Moins d'une minute plus tard, l'un d'eux a transmis le signal de détresse « Mayday, Mayday, Mayday ». Les contrôleurs aériens ont interrogé l'équipage sur la cause de l'urgence, sans obtenir de réponse.
Erreur de manipulation ou problème technique ? L'enquête devrait désormais se concentrer sur l'origine du mouvement des deux interrupteurs, qui sont repassés en position ouvert juste avant la chute du Boeing. Dans son rapport, l'AAIB rappelle que l'Administration fédérale de l'aviation (FAA) américaine avait publié un bulletin d'information en 2018 sur « le désengagement potentiel de la fonction de verrouillage de l'interrupteur de contrôle du carburant » de certains Boeing, dont le 787.

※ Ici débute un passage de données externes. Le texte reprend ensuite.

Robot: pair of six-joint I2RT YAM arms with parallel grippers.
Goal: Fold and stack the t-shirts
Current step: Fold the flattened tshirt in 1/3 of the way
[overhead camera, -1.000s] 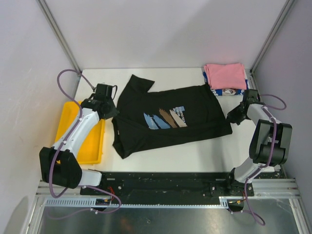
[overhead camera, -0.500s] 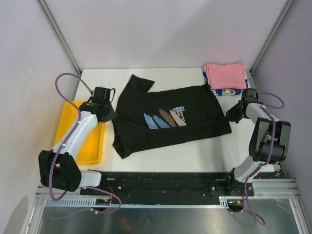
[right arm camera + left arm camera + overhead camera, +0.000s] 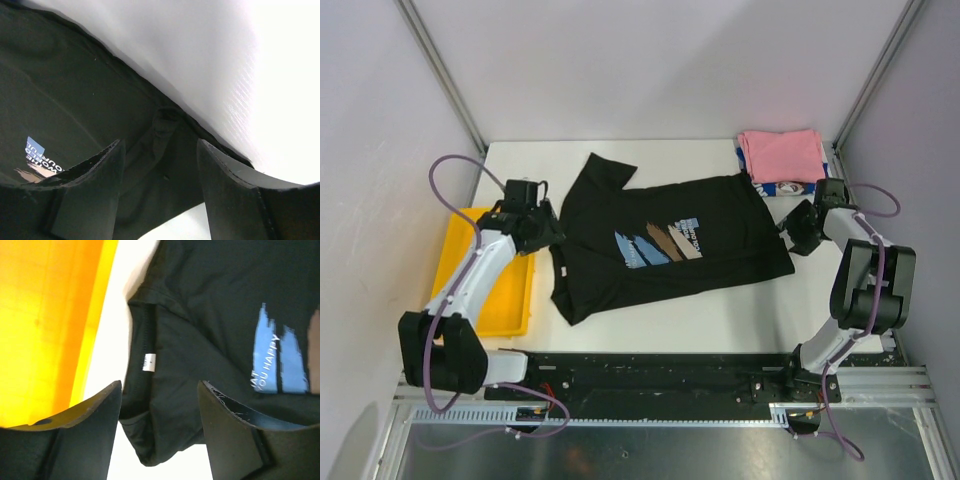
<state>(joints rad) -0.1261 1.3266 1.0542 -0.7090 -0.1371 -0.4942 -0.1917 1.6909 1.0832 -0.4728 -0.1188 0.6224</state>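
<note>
Black t-shirt crosswise, collar leftward

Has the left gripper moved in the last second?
Yes, slightly: the left gripper has drifted left, toward the tray, and is open over the collar edge of the black shirt.

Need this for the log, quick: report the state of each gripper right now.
Left gripper: open, jaws empty, over the collar of the black printed cloth t-shirt.
Right gripper: open, jaws empty, over that shirt's edge.
</note>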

Air India a informé les enquêteurs qu'elle n'avait pas effectué d'inspection car elles étaient « conseillées et non obligatoires », le problème n'ayant alors pas été jugé comme une « condition dangereuse ».
L'AAIB n'a d'ailleurs émis dans son rapport préliminaire « aucune action recommandée pour les opérateurs et fabricants de moteurs B787-8 et/ou GE GEnx-1B », suggérant qu'il n'y avait pas d'inquiétudes techniques immédiates sur les moteurs ou l'appareil. Le constructeur et la compagnie aérienne n'ont fait aucun commentaire sur le contenu du rapport.
« Nous continuons de soutenir l'enquête et nos clients », a écrit Boeing dans un communiqué. Cette catastrophe est la première impliquant un de ses B-787 Dreamliner depuis leur mise en service en 2011.
« Nous continuons à coopérer pleinement avec l'AAIB et les autres autorités », a pour sa part indiqué Air India.
Les premiers constatations, auxquelles ont participé des enquêteurs du Royaume-Uni et des États-Unis, n'ont révélé aucun autre problème particulier sur l'avion ou sa maintenance, selon l'AAIB.
« Ce n'est qu'un rapport préliminaire », a souligné devant la presse le ministre délégué à l'Aviation civile indien, Ram Mohan Naidu Kinjarapu, l'enquête « va encore prendre des mois, si ce n'est plus ».